■ **Work instructions**: Reproduce all of the material, keeping each line intact.

---- Data extract

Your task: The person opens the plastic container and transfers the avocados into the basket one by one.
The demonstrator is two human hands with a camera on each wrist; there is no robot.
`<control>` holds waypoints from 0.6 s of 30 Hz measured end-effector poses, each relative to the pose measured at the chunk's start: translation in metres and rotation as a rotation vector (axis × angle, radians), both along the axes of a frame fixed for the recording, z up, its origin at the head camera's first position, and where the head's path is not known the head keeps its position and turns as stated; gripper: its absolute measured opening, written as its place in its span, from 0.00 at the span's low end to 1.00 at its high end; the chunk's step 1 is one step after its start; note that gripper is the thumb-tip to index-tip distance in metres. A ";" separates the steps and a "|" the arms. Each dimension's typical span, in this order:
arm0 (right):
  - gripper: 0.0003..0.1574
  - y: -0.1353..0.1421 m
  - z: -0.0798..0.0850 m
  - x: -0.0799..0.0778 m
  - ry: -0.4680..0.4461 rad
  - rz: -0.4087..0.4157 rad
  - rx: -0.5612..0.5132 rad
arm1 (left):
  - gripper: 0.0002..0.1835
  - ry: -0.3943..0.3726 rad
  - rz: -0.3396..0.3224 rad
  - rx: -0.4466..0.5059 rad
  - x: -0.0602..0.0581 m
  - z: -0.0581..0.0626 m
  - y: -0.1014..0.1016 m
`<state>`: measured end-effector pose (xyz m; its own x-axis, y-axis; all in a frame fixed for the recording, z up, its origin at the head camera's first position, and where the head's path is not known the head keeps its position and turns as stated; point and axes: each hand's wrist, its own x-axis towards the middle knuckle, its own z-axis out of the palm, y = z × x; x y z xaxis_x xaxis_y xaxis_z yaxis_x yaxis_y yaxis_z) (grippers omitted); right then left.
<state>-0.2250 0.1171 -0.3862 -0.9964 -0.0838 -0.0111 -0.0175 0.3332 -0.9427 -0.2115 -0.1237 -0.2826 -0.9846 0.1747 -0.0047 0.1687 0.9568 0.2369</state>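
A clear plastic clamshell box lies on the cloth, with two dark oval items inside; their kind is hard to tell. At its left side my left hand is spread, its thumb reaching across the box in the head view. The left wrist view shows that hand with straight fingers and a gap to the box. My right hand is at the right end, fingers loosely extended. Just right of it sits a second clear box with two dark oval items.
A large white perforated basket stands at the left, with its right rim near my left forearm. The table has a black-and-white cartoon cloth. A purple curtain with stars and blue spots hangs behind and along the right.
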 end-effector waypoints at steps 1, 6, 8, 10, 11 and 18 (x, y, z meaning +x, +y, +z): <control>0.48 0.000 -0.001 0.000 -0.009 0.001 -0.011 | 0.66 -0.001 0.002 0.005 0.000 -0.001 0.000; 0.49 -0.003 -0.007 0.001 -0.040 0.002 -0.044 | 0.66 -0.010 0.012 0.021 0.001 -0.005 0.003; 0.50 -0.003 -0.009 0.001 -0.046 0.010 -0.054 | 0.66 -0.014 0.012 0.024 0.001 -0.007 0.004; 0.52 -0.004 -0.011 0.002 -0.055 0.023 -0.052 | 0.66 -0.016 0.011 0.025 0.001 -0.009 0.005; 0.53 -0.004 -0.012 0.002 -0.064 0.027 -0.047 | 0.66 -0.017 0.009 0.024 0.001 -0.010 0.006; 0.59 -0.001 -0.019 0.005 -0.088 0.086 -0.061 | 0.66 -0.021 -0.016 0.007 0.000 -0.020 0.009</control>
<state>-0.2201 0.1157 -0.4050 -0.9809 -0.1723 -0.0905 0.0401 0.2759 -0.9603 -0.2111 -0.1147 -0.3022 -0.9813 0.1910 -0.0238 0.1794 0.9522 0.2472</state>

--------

■ **Solution to the problem**:
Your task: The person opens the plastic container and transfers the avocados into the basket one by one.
The demonstrator is two human hands with a camera on each wrist; there is no robot.
`<control>` holds waypoints from 0.6 s of 30 Hz measured end-effector poses, each relative to the pose measured at the chunk's start: translation in metres and rotation as a rotation vector (axis × angle, radians), both along the axes of a frame fixed for the recording, z up, its origin at the head camera's first position, and where the head's path is not known the head keeps its position and turns as stated; gripper: its absolute measured opening, written as its place in its span, from 0.00 at the span's low end to 1.00 at its high end; the chunk's step 1 is one step after its start; note that gripper is the thumb-tip to index-tip distance in metres. A ";" separates the steps and a "|" the arms. Each dimension's typical span, in this order:
arm0 (right):
  - gripper: 0.0003..0.1574
  - y: -0.1353..0.1421 m
  - z: -0.0798..0.0850 m
  - x: -0.0799..0.0778 m
  - ry: -0.4680..0.4461 rad
  - rz: -0.4087..0.4157 rad
  - rx: -0.5612..0.5132 rad
arm1 (left):
  - gripper: 0.0002..0.1835
  - ry: -0.3943..0.3726 rad
  - rz: -0.3396..0.3224 rad
  - rx: -0.4466..0.5059 rad
  - x: -0.0602..0.0581 m
  - z: -0.0581..0.0626 m
  - y: -0.1014..0.1016 m
`<state>`: measured end-effector pose (xyz m; its own x-axis, y-axis; all in a frame fixed for the recording, z up, its origin at the head camera's first position, and where the head's path is not known the head keeps its position and turns as stated; point and axes: each hand's wrist, its own x-axis towards the middle knuckle, its own z-axis out of the palm, y = z × x; x y z xaxis_x xaxis_y xaxis_z yaxis_x yaxis_y yaxis_z) (grippers omitted); right then left.
<state>-0.2250 0.1171 -0.3862 -0.9964 -0.0838 -0.0111 -0.0175 0.3332 -0.9427 -0.2115 -0.1237 -0.2826 -0.9846 0.1747 -0.0047 0.1687 0.9568 0.2369</state>
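A clear plastic clamshell box lies on the cloth, with two dark oval items inside; their kind is hard to tell. At its left side my left hand is spread, its thumb reaching across the box in the head view. The left wrist view shows that hand with straight fingers and a gap to the box. My right hand is at the right end, fingers loosely extended. Just right of it sits a second clear box with two dark oval items.
A large white perforated basket stands at the left, with its right rim near my left forearm. The table has a black-and-white cartoon cloth. A purple curtain with stars and blue spots hangs behind and along the right.
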 end-effector waypoints at steps 1, 6, 8, 10, 11 and 18 (x, y, z meaning +x, +y, +z): <control>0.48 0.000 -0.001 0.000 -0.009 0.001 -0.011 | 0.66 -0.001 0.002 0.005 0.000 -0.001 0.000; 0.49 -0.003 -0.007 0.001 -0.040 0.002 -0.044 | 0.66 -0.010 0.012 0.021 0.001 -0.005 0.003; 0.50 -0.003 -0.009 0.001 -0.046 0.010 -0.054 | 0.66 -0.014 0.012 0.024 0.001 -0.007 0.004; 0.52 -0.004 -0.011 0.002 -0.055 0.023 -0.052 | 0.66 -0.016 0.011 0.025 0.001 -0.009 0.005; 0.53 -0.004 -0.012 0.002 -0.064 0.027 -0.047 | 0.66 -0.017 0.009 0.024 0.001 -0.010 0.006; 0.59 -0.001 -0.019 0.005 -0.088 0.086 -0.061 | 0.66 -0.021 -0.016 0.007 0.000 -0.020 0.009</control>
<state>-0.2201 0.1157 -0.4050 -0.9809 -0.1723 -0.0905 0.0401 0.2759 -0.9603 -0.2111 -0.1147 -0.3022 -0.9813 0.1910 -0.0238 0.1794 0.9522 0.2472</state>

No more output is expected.